|Nutrition Facts (per serving)|
|Amount per serving|
|% Daily Value*|
|Total Fat 3g||4%|
|Saturated Fat 2g||9%|
|Total Carbohydrate 16g||6%|
|Dietary Fiber 5g||17%|
|Total Sugars 2g|
|Vitamin C 36mg||179%|
|*The % Daily Value (DV) tells you how much a nutrient in a food serving contributes to a daily diet. 2,000 calories a day is used for general nutrition advice.|
This simple sauté is an easy way to bring out the fresh flavor of fiddlehead ferns, which are the tightly coiled ends of fern leaves. This delicacy has a very short season, from mid-April to early May, and can have a high price tag. When selecting fiddleheads, it's important to only use those from the ostrich fern, which is the variety available in North America, as other types are toxic. There may be a trace amount of toxins in ostrich fiddleheads that can cause foodborne illness; however, blanching and cooking them fully will reduce the chance of food poisoning as well as decrease the amount of bitterness in these wild-grown delicacies.

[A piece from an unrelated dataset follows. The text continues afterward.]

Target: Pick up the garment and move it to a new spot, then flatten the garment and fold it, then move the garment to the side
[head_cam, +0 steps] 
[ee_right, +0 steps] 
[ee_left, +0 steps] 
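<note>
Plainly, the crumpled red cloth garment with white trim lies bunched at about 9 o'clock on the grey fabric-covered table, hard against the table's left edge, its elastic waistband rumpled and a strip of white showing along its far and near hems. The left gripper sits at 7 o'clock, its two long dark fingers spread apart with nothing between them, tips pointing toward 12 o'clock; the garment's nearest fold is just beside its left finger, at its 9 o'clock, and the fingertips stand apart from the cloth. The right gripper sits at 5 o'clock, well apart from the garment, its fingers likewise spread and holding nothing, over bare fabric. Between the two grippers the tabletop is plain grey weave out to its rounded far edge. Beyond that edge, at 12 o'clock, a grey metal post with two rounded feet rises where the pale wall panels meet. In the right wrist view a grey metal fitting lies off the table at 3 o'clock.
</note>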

Simple is best when cooking fiddleheads so you can fully enjoy this unique springtime vegetable. This recipe calls for just fiddleheads, garlic, salt, and butter, and the savory richness of the garlic highlights the fiddleheads' grassy flavor.
1 pound fiddlehead ferns
1 tablespoon sea salt, more to taste
2 teaspoons unsalted butter, or vegetable oil
1 clove garlic or small shallot, thinly sliced
Gather the ingredients.
Trim fiddlehead ferns, removing any brown ends or mushy parts. Rinse in cool water. Only do this right before cooking —the added moisture will make these delicate fronds spoil if done too far ahead of time.
In a large pot, bring 2 quarts of water to a boil. Add salt and the cleaned fiddleheads. Cook for 1 minute.
Drain and rinse with cold water until fiddleheads cool off (or dunk in a bowl of ice water to cool ).
Drain fiddleheads and lay them out on layers of paper towels to pat dry.
In a large frying pan, heat butter or oil over medium-high heat. Add blanched fiddleheads. Cook, stirring frequently until they start to brown on the edges, about 5 minutes.
Add garlic or shallot, and cook, stirring constantly, until garlic is fragrant and just starting to color—about 1 minute. Salt to taste.
Raw or undercooked fiddlehead ferns have been shown to cause illness. Some health officials recommend boiling your fiddleheads for at least 15 minutes before sautéing to help reduce this risk.
- Always look for fiddleheads that are green and bright with minimal browning on the edges; significantly browned or soft fiddleheads will be more bitter, with the delicate grassy flavor overwhelmed by a vague muddiness. Because fiddleheads are often quite expensive, it's better to forego fiddleheads entirely than to bother with ones that are half-spoiled. Unfortunately, you may find subpar fiddlehead ferns at specialty markets selling at truly premium prices.
- Do not chop or mince the garlic or shallot, as these aromatics are more pungent when cut into small pieces, which will overwhelm the delicate flavor of these pretty ferns.
- Although you may be tempted to cook the fiddleheads just until crisp-tender, it is important to blanch and then cook them fully to eliminate any presence of toxins and remove bitterness.
- If you like spice, toss in a few red pepper flakes or a bit of chopped fresh green chile; the right amount can complement the grassy flavor of fiddleheads quite nicely.
- Garnish these springtime ferns with a sprinkle of a gently flavored spring herb, such as chervil, dill, or mint.
- Add a small dollop of crème fraîche or plain yogurt alongside the ferns.
- Spritz on a bit of lemon juice before serving, or grate a bit of lemon zest over them instead.